Despite a creative premise and a strong cast, Unearth, the latest fracking horror from John C. Lyons and Dorota Swies fails to break new ground.
In Unearth, Two families with an age-old feud find themselves plagued by an unseen enemy when one allows fracking on their otherwise worthless property. That terror doesn’t present itself until an hour into the film’s roughly ninety-minute runtime, nor is its presence recognized until the final fifteen minutes, but it is what Lyon and Swies hope will you get to see their film.

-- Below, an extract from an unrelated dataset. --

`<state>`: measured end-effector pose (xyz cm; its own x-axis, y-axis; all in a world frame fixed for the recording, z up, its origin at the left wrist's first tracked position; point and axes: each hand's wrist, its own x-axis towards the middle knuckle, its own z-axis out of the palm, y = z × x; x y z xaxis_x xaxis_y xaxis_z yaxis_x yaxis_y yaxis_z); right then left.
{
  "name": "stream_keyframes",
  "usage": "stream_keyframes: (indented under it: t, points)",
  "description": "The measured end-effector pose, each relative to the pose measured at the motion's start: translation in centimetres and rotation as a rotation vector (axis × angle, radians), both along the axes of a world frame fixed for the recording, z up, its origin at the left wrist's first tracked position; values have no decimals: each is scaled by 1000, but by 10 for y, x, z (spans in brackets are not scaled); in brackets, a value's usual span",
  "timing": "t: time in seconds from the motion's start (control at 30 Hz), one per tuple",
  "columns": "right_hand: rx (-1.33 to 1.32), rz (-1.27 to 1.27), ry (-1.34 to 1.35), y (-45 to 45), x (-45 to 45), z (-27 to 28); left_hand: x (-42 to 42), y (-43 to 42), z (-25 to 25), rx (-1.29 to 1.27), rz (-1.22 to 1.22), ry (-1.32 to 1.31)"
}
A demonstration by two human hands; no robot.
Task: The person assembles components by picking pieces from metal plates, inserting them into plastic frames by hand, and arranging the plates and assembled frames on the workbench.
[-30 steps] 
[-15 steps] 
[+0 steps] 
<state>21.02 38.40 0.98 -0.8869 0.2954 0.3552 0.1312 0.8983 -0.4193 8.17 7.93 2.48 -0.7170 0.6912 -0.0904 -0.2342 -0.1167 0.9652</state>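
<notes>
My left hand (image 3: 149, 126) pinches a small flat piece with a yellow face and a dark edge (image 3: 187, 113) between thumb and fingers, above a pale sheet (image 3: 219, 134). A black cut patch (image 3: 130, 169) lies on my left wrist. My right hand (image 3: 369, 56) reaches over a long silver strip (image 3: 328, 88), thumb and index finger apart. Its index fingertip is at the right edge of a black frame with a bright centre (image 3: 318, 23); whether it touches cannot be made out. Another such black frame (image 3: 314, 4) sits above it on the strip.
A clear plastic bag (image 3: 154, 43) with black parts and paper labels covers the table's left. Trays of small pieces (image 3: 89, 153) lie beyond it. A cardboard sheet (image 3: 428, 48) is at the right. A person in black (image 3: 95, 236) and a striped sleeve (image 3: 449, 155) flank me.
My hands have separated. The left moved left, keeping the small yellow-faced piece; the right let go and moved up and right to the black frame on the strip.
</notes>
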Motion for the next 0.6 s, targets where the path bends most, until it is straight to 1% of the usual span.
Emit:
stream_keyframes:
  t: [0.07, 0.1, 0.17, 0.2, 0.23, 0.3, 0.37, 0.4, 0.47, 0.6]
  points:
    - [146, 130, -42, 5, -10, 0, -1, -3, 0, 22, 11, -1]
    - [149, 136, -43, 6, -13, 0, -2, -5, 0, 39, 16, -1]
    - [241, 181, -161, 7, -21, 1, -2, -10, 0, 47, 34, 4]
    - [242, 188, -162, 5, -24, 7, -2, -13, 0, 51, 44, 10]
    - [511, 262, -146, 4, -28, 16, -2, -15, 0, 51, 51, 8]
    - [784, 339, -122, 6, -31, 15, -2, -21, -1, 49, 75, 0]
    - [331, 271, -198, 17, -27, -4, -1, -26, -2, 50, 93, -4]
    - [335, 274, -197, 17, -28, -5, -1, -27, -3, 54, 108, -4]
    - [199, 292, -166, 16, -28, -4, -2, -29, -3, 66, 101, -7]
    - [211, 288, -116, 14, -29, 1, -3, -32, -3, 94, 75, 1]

The first two-thirds of the film revolves around the warring families and their complicated history. One side faces economic hardships that their fields and family business cannot heal, while the other is steadfast in their belief that the land will always provide for them, even if it doesn’t seem that way. The dynamics of each relationship between each family member is explored at length, often at the expense of pacing. Still, it establishes a world that feels real, even if it isn’t all that interesting.
Unearth‘s pivot into body horror at the top of the third act is woefully underdeveloped. It’s a contagion that enters the water through fracking contamination, but how it afflicts people varies from character to character without explanation. You never know what will happen, but not in a way that creates tension. Every turn lands with apathy. We have no reason to care other than the knowledge the film is one corpse closer to the credits.
The only saving grace lies in the cast. Horror royalty Adrienne Barbeau (Escape From New York, The Fog) and Buffy star Marc Blucas lead a group of mostly unknown actors who commit fully to the script’s drama. It’s not enough to make the movie worthy of recommendation, but it does make enduring the feature a bit easier.
The relative newness of fracking makes it fertile ground for horror stories. It’s a proposed saving grace for areas negatively impacted by changing economic trends controlled by giant corporations that many people believe are preying on the most vulnerable citizens. Every argument for why fracking benefits humanity in the short run is matched by one reason it’s harmful in the big picture. There is an inherent tension in being caught between those ideas that are ripe for narrative storytelling. None of that applies to the drama unfolding in Unearth, but it should.
No one sets out to make a movie that doesn’t work. Even if someone did, those individuals would have a hard time finding a cast and crew willing to commit months of their lives to see that vision come to life. I have no doubt that Unearth exists with the best intentions, but it never comes together in a meaningful. The drama is too timid, and the violence is too incoherent. It’s a mess, and no amount of well-meaning can change the fact that viewers will walk away feeling as though they’ve wasted their precious time on this planet.